The task:
Print the data below exactly, but only the lines from the one containing "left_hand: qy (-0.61" down to the one containing "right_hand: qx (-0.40", inclusive.

Material to process:
--------------------
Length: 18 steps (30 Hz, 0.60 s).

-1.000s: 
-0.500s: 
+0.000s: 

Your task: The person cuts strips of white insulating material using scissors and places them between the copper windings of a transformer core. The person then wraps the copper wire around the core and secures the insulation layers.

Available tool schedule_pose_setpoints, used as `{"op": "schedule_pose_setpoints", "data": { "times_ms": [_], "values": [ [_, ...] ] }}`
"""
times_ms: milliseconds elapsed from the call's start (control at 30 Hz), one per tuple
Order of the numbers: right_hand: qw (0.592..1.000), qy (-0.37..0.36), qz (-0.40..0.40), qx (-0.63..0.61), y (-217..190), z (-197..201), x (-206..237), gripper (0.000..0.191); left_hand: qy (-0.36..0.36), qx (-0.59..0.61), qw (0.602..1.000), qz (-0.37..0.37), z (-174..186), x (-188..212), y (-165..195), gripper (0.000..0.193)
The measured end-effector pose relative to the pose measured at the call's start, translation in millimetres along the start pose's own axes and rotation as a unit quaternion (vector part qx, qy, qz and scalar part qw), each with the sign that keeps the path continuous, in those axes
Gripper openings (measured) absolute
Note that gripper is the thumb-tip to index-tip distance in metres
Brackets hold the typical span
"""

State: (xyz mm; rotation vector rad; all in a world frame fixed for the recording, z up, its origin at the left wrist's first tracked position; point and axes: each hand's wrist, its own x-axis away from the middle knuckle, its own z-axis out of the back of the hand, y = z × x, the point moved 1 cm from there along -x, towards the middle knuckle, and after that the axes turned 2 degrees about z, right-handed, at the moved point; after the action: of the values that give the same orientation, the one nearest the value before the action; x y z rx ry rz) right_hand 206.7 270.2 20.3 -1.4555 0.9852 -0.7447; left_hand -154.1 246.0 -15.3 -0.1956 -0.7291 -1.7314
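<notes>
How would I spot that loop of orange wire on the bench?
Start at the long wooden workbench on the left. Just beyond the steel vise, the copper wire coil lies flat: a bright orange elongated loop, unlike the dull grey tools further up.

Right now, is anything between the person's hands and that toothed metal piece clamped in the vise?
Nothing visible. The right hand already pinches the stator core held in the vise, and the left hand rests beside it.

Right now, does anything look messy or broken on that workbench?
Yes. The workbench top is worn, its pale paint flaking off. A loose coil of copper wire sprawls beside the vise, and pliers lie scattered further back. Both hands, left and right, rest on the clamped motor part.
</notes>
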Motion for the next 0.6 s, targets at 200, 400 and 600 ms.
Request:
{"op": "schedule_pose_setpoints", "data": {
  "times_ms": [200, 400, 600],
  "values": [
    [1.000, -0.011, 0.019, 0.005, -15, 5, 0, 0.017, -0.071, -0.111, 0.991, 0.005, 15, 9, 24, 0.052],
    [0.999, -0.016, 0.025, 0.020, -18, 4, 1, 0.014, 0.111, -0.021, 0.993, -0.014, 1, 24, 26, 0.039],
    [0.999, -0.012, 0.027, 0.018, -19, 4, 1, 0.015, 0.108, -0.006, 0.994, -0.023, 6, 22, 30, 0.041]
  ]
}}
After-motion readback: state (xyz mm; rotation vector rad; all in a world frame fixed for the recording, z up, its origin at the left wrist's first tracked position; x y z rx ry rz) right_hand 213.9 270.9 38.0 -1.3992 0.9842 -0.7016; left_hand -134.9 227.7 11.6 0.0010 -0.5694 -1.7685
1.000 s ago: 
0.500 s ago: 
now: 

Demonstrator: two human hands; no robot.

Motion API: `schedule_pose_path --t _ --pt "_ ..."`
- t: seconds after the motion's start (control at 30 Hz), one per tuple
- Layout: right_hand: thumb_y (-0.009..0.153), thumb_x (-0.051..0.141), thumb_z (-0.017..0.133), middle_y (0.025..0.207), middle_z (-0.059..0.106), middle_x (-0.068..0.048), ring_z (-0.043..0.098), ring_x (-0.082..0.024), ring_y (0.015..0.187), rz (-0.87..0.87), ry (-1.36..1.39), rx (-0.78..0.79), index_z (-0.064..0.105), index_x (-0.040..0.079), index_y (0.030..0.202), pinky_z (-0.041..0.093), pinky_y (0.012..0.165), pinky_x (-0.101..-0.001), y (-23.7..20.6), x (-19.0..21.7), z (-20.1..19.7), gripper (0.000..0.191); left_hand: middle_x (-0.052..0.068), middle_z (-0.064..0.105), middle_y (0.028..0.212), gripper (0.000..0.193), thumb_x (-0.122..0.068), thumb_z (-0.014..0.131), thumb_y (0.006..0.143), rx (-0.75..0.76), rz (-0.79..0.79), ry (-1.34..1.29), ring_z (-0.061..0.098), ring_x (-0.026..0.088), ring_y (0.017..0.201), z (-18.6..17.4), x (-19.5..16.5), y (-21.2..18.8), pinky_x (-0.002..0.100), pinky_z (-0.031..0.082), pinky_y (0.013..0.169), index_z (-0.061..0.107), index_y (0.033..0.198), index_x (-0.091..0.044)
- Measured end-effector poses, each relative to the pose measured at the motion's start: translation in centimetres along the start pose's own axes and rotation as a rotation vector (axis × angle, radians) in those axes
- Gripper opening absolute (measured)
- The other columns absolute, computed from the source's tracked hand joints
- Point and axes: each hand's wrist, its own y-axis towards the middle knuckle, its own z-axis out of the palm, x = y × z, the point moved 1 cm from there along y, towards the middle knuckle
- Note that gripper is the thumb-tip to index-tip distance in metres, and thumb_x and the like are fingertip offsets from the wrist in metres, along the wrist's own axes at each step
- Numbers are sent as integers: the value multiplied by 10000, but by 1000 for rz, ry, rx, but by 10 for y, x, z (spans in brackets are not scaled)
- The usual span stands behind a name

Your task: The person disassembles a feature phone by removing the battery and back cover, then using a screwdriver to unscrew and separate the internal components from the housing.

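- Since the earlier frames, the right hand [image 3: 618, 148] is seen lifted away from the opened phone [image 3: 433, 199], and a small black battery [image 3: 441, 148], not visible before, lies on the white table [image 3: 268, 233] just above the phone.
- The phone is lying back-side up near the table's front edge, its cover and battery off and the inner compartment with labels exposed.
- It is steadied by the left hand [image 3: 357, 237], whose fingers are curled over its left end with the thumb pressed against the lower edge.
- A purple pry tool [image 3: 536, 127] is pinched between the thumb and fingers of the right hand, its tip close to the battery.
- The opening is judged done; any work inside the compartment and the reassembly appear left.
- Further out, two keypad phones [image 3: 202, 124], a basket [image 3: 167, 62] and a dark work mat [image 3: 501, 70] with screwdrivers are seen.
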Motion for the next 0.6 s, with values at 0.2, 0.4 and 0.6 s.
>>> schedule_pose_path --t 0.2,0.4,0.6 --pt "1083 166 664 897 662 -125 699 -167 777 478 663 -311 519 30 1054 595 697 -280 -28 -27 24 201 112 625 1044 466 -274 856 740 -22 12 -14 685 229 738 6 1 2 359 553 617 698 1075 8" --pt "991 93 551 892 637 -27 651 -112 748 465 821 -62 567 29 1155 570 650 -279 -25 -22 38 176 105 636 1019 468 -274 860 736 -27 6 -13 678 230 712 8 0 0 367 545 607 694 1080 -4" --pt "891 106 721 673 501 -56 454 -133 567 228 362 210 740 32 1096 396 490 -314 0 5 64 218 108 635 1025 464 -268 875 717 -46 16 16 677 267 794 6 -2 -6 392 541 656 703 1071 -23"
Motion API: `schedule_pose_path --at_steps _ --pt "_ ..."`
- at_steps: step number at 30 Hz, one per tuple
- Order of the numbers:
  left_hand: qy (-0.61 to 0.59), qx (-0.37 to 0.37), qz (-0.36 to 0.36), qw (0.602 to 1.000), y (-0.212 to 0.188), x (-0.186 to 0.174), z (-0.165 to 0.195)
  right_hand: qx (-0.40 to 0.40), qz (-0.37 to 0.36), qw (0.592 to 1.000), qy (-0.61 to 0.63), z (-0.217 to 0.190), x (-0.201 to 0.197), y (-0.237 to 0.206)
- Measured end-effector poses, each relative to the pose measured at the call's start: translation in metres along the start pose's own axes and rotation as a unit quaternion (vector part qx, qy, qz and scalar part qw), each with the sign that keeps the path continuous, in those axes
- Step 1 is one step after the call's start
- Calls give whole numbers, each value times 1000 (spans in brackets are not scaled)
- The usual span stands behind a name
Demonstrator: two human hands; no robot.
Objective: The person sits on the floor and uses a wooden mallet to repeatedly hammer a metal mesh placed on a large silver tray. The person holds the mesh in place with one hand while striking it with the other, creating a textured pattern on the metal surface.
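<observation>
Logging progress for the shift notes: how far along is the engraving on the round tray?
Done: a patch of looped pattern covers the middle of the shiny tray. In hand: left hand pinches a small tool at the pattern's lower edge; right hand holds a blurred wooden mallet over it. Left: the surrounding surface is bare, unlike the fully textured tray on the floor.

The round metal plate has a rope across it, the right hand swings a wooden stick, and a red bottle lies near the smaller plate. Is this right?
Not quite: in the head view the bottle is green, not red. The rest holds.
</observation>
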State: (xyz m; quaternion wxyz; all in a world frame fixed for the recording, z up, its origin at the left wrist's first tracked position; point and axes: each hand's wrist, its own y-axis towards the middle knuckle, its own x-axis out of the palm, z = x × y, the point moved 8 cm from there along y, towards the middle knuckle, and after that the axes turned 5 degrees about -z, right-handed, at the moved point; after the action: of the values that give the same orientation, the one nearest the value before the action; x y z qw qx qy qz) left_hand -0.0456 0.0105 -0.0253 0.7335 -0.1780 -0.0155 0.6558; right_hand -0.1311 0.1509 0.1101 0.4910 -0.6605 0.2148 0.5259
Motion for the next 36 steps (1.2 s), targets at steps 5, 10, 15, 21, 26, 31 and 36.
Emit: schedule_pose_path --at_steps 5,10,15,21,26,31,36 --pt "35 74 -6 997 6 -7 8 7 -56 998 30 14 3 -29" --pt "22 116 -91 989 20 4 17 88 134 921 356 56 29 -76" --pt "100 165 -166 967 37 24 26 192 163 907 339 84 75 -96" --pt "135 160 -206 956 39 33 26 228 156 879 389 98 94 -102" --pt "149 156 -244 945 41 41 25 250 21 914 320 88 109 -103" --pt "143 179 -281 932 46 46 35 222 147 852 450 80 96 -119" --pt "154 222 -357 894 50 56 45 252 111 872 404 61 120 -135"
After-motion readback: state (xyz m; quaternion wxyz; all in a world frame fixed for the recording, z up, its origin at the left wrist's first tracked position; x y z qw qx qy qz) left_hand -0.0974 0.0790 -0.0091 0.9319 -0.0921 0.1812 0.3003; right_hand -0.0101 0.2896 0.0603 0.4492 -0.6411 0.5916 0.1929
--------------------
Task output:
  left_hand: qy (-0.61 to 0.59), qx (-0.37 to 0.37), qz (-0.36 to 0.36), qw (0.602 to 1.000), y (-0.212 to 0.188), x (-0.186 to 0.174), z (-0.165 to 0.195)
  right_hand: qx (-0.40 to 0.40), qz (-0.37 to 0.36), qw (0.592 to 1.000), qy (-0.61 to 0.63), z (-0.217 to 0.190), x (-0.201 to 0.197), y (-0.237 to 0.206)

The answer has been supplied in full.